I think it's a difference in kind. The modulus is
already huge compared to the key you end up using
it for, so only reaching half the group isn't a
problem. But you shouldn't leak even trivial
information.

Greg.

--
From: Tom St Denis on 13 May 2010 10:50
On May 13, 10:28 am, g...(a)nope.ucsd.edu (Greg Rose) wrote:
> In article <20100513063338.0ed9a...(a)tritium.streitmacht.eu>,
> Ertugrul Söylemez  <e...(a)ertes.de> wrote:
>
>
>
>
>
> >g...(a)nope.ucsd.edu (Greg Rose) wrote:
>
> >> In article
> ><d5be07db-9929-4c15-8415-f0185fea3...(a)e34g2000pra.googlegroups.com>,
> >> Bryan  <bryanjugglercryptograp...(a)yahoo.com> wrote:
> >> >Ertugrul Söylemez wrote:
> >> >> In general, it's considered best to pick the largest subgroup.
>
> >> > No, currently practice is to pick a base that generates a subgroup
> >> > of large prime order. When the modulus is safe prime 'p',
> >> > cryptographers tend to choose a base that generates a subgroup of
> >> > prime order q=(p-1)/ 2. That said, I don't know of any security
> >> > problem with your advice to pick a safe prime and a generator of the
> >> > entire group.
>
> >> I guess it depends what you want to do with the answer, and I don't
> >> think the OP actually said. If it is for Diffie-Hellman, though, there
> >> is a reason to prefer using the prime-order subgroup.  Note that it's
> >> straightforward to figure out which subgroups a group element is in,
> >> and that for a safe prime the order q subgroup is exactly elements
> >> that are squares. Suppose you use a generator of the entire group, in
> >> general. Alice intentionally chooses a square, and does D-H with
> >> Bob. Now if the result of the D-H is a square, Alice knows that Bob
> >> chose a square too; otherwise he didn't. This is one bit of
> >> information that Alice shouldn't have, and can't be concealed.  Worse,
> >> if the D-H is in the clear, anyone can tell that one bit of
> >> information about both Alice and Bob's choices.
>
> >> [...]
>
> >> Basically, it's always safest to use the
> >> large-prime-order subgroup in this and most other
> >> contexts.
>
> >I already noted that a modulus of b bits gives a strength of b - 1 bits
> >effectively, so I took that into account.  You lose that bit, no matter
> >what you do.  If you use the prime order subgroup, you reach only half
> >of all elements.  If you use the full group, the above attack is
> >applicable.
>
> I think it's a difference in kind. The modulus is
> already huge compared to the key you end up using
> it for, so only reaching half the group isn't a
> problem. But you shouldn't leak even trivial
> information.

To restate what Greg has been saying, basically it's better to have
one large prime order group Q than an even larger composite order
group Q' if the factors of #Q' are smaller than #Q.

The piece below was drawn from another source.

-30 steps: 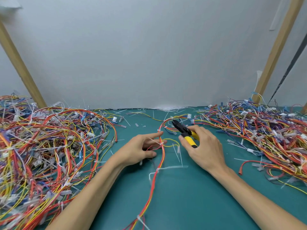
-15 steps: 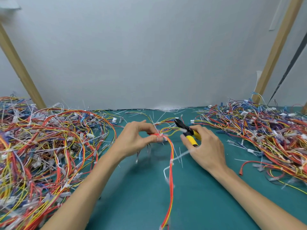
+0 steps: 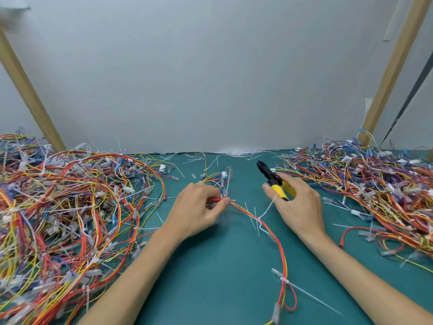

Which is why, for example, you don't want a generator that makes the
group of order p-1 modulo p since p being prime means p-1 has at least
one 2 as a factor.

Tom
From: Bryan on 13 May 2010 20:01
Ertugrul Söylemez wrote:
> I already noted that a modulus of b bits gives a strength of b - 1 bits
> effectively, so I took that into account.

I'm sorry I missed where you noted that because I certainly would have
challenged it. If measuring strength in bits means anything, it means
breaking a system with a strength of b bits takes a work factor of
2**b. We know that is not the case with the one-way-function at issue
here. Integer discrete log is sub-exponential. Even in groups where
the best attack known is exponential-time, there is a general square-
root attack so the exponent is b/2.

> You lose that bit, no matter
> what you do.  If you use the prime order subgroup, you reach only half
> of all elements.  If you use the full group, the above attack is
> applicable.

I do not see any "above attack". The claim of "a strength of b - 1
bits effectively" suggests you are thinking along the lines of
exhaustive search. But maybe I'm mis-reading you. I've quibbled with a
couple of your previous statements, but I thought you had some
defensible content. Here I just don't see what you are on about.


--
--Bryan Olson
From: Greg Rose on 14 May 2010 00:42
In article <20100514032501.731f1720(a)tritium.streitmacht.eu>,
Ertugrul Söylemez <es(a)ertes.de> wrote:
>Bryan <bryanjugglercryptographer(a)yahoo.com> wrote:
>
>> Ertugrul Söylemez wrote:
>> > I already noted that a modulus of b bits gives a strength of b - 1
>> > bits effectively, so I took that into account.
>>
>> I'm sorry I missed where you noted that because I certainly would have
>> challenged it. If measuring strength in bits means anything, it means
>> breaking a system with a strength of b bits takes a work factor of
>> 2**b. We know that is not the case with the one-way-function at issue
>> here. Integer discrete log is sub-exponential. Even in groups where
>> the best attack known is exponential-time, there is a general square-
>> root attack so the exponent is b/2.
>
>I see. I thought you are referring to the Legendre symbol, which is in
>fact "trivial information" and not very useful. I see that if the base
>b is already a square (b = r^2), then the Legendre symbol doesn't give a
>useful answer, but as far as I see that reduces the strength against
>exhaustive search by one bit and that's it. So how does the attack
>work? I'd be grateful for a pointer or a keyword to search for.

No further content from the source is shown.